Abortion: A Public Health and Social Policy Perspective

Introduction

On January 22, 1973, the Supreme Court ruled in the companion cases of Roe v. Wade and Doe v. Bolton that state statutes prohibiting or narrowly restricting abortion were unconstitutional. Although a number of states had already revoked their restrictive abortion policies in the late 1960’s and early 1970’s, the sudden and dramatic legalization of abortion on a national scale was an unexpected and profound shock to those committed to the right-to-life cause. Since then, the single-minded objective of the pro-life movement has been to overturn the Supreme Court rulings by constitutional amendment. There is, however, no right-to-life consensus as to the form which the proposed amendment should assume. The reason is that anti-abortion advocates are not housed in a single body, speaking with one voice. What binds them together is their shared commitment to the fetus, and from that common bond have emerged two proposals for amending the Constitution. The more radical sup-ports an amendment that would directly reverse our national policy on abortion by specifically guaranteeing the fetus’s right to life. The more modest proposal calls for an amendment that would define the subject of abortion as jurisdictionally reserved to the states, with each individual state empowered to set its own policy free from federal restraint.
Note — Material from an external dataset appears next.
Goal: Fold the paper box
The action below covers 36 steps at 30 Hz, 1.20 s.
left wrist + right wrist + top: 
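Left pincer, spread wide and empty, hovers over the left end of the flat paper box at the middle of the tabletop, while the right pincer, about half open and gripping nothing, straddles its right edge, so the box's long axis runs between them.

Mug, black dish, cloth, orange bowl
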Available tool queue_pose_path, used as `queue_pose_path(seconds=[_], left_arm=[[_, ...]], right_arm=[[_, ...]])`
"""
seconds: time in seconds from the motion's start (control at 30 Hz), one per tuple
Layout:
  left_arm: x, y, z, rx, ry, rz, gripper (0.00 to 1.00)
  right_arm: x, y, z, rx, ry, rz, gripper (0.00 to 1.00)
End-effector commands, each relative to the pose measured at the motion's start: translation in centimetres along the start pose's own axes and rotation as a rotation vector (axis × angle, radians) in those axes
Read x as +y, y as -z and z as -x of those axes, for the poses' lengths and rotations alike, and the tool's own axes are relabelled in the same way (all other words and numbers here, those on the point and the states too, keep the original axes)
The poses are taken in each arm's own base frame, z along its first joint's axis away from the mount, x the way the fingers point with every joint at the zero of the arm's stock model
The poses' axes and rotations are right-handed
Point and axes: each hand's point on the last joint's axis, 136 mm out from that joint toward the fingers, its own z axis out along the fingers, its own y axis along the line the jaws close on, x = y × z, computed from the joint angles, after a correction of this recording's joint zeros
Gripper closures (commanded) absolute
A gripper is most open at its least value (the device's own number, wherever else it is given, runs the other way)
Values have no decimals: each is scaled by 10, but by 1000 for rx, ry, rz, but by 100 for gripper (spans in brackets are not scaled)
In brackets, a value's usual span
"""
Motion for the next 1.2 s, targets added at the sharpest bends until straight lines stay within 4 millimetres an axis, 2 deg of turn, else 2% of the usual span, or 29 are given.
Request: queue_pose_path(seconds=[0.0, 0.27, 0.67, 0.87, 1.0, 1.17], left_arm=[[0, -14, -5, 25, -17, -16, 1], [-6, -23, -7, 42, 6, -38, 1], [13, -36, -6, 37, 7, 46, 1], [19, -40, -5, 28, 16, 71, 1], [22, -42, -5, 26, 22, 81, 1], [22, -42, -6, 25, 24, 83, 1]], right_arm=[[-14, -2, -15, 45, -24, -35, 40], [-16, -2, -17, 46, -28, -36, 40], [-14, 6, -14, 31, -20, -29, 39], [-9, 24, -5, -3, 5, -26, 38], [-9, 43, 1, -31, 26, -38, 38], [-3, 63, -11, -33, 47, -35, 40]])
Although this quest for a constitutional solution has not yet made any perceptible headway, the pro-life movement has recently scored significant gains on other fronts. On June 20, 1977, the Supreme Court handed a stunning victory to the foes of abortion, when it announced its decisions in Maher v Roe, Beal v. Doe, and Poelker v. Doe. In Maher and Beal, the Court held that neither the Constitution nor the Social Security Act requires states to pro-vide Medicaid funds for elective abortions; while in Poelker it decided that municipalities are not constitutionally obliged to provide or even to permit such abortions in their public hospitals. This judicial response to the abortion controversy was quickly echoed by the legislative branch when the Senate joined the House of Representatives in voting to restrict sharply the use of Medicaid funds to provide abortions for indigent women. Since both President Carter and Secretary of Health, Education and Welfare Joseph Califano have gone on record as opposing publicly funded abortions, the three branches of the federal government have presented a united front on this emotionally charged and bitterly contested political issue.